WHAT YOU WILL DO:
Scan the records for the string "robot" and copy every line that holds it.

DATA SUPPLIED:
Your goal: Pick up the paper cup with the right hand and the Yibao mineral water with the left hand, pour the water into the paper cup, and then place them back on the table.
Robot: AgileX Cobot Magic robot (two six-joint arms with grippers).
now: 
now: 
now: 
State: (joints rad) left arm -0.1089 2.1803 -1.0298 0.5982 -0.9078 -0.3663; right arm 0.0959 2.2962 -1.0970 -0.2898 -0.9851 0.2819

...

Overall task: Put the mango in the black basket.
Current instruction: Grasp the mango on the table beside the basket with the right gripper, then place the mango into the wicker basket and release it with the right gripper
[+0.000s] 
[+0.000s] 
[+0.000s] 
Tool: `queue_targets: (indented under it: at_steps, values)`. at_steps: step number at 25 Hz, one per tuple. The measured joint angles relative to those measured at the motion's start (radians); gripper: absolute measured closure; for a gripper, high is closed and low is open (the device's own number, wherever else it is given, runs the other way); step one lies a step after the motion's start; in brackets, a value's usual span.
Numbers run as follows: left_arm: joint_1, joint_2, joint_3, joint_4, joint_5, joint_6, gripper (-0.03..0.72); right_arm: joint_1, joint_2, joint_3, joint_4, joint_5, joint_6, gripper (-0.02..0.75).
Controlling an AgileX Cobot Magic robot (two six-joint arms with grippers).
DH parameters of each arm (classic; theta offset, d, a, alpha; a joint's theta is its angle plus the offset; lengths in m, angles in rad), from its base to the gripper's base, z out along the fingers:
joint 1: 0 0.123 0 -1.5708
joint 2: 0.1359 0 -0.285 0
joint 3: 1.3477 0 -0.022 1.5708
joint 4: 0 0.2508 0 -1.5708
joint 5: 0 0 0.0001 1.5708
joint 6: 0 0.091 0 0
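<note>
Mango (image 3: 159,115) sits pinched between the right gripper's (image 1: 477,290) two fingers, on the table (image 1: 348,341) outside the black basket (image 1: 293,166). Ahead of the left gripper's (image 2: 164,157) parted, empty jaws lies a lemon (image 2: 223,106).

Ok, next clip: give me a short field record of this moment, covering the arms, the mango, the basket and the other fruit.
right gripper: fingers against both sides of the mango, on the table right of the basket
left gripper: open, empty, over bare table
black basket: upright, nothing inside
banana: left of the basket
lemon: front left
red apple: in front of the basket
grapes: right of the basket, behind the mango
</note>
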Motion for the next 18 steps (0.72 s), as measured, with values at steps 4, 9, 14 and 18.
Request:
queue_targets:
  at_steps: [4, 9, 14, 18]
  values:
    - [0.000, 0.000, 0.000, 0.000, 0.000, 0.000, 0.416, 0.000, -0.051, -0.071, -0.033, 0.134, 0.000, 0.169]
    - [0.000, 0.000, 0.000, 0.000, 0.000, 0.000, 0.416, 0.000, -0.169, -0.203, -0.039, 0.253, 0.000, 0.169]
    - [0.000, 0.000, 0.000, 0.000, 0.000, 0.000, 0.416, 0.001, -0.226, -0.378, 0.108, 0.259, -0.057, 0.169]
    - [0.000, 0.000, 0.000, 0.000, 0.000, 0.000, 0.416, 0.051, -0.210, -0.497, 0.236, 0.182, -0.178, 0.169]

RESPONSE:
Robot: AgileX Cobot Magic robot (two six-joint arms with grippers).
Controlling an AgileX Cobot Magic robot (two six-joint arms with grippers).

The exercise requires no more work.